En este post es la segunda parte donde hago referencia a las precauciones y así estimularlos a que hagan deporte, vamos levántense del sofá y a disfrutar la vida, que su cuerpo se lo agradecerá…
Y no se olviden de hacer comentarios para enriquecernos mutuamente. Gracias

¿Cómo puedo prevenir las lesiones?
Comience cada entrenamiento con un período de calentamiento. Esto hará que sus músculos y articulaciones sean más flexibles. Emplee de 5 a 10 minutos haciendo ejercicios de calistenia livianos y de estiramiento, y probablemente de caminar a paso acelerado. Haga lo mismo cuando termine de entrenar hasta que los latidos de su corazón regresen a la velocidad normal.
Póngale atención a su cuerpo. Pare de hacer ejercicio si siente que “le falta el aire demasiado”, si siente mareo, que se va a desmayar o con náuseas o si siente dolor.

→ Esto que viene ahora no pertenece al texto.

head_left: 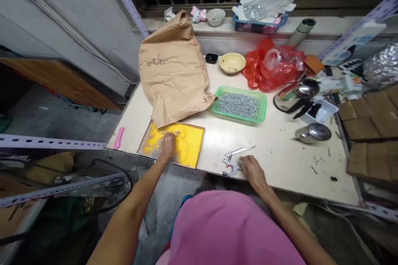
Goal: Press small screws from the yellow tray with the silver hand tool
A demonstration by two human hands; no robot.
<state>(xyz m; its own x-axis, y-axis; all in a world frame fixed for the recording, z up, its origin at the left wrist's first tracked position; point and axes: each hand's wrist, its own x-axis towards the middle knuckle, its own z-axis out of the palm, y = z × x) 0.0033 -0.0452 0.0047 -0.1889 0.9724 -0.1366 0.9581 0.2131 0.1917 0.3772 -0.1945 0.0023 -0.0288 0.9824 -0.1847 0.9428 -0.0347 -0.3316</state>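
Observation:
My left hand (168, 145) is closed over the yellow tray (191, 149), among many small metal pieces (157, 148); what its fingers hold, if anything, is hidden. Beside a metal hand tool (230, 164) with a long handle, my right hand (252, 170) rests near the table's front edge, its fingertips at the tool's right side. Whether those fingers grip the tool or a small piece is too small to tell. Behind, a green basket (263, 109) holds many similar metal pieces.
A large brown paper bag (175, 72) overlaps the tray's back edge. At the left lies a pink-handled object (118, 138). A yellow bowl (232, 62), red plastic bags (272, 66), a metal kettle (295, 95) and a metal cup (312, 133) stand farther back and right.

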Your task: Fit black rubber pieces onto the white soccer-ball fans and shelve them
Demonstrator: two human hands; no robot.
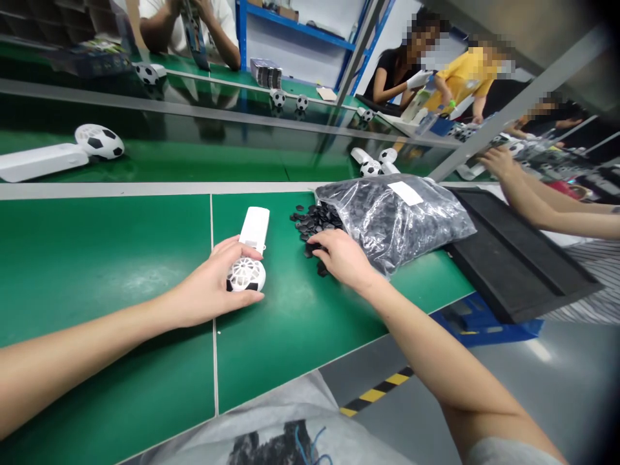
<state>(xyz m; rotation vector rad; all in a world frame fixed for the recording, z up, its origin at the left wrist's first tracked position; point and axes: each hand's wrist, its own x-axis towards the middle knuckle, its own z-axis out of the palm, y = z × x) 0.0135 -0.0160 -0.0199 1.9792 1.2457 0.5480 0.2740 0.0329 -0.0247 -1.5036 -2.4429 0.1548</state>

¿Qué es un ritmo de corazón ideal para hacer ejercicio?
El medir su frecuencia cardiaca o sea los latidos por minuto le deja saber qué tan duro está trabajando su corazón. Usted puede chequear su frecuencia cardiaca contando el número de latidos durante 15 segundos y multiplicando los latidos por 4.

La tabla de corazón ideal para hacer ejercicio para gentes de diferentes edades. Cuando esté apenas comenzando un programa de ejercicio, fíjese como meta el valor bajo de ritmo de corazón ideal: 60%. A medida que su estado físico mejora, usted puede hacer ejercicio más vigorosamente para hacer que su ritmo de corazón esté cerca del valor más alto: 85%.

¿Qué es el ejercicio aeróbico?
Ejercicio aeróbico es el tipo de ejercicio que mueve los grupos de músculos largos y hace que usted respire más profundamente y que su corazón trabaje con más fuerza para bombear la sangre. También se le llama ejercicio cardiovascular. Mejora la salud de su corazón y de sus pulmones.
Ejemplos de este incluyen caminar, trotar lentamente, correr, danzas aeróbicas, montar en bicicleta, remar, nadar y esquiar a campo traviesa.

 ¿Qué es hacer ejercicio soportando peso?
El término soportando peso se usa para describir ejercicios que trabajan contra la fuerza de gravedad. El ejercicio soportando peso es importante para edificar huesos fuertes. El tener huesos fuertes ayuda a prevenir la osteoporosis y las fracturas de los huesos en la edad avanzada.
Ejemplos de ejercicios en los cuales se soporta el peso incluyen caminar, trotar, ir de excursión andando a pie, subir escaleras, bailar y levantar pesas.

 ¿Y el entrenamiento de fortaleza?
El entrenamiento con pesas o entrenamiento de fortaleza aumenta la fortaleza y el tamaño de los músculos. Ejercicios de tracción semejantes a calistenia son ejercicios de entrenamiento de fortaleza también. Levantar pesas es un ejercicio de fortaleza. Si usted tiene la presión alta u otros problemas de salud hable con su médico de familia antes de comenzar su entrenamiento de fortaleza.

 ¿Cuál es el mejor ejercicio?
El mejor ejercicio es el que usted va a hacer. Caminar se considera una de las mejores opciones pues es fácil, seguro y económico. El caminar a paso acelerado puede quemar tantas calorías como correr pero tiene menos probabilidad de causar lesiones que correr o trotar. Y tampoco requiere de ningún entrenamiento o equipo especial excepto de unos buenos zapatos.
Caminar es un ejercicio aeróbico y de soportar peso de modo tal que es bueno para su corazón y le ayuda a prevenir la osteoporosis.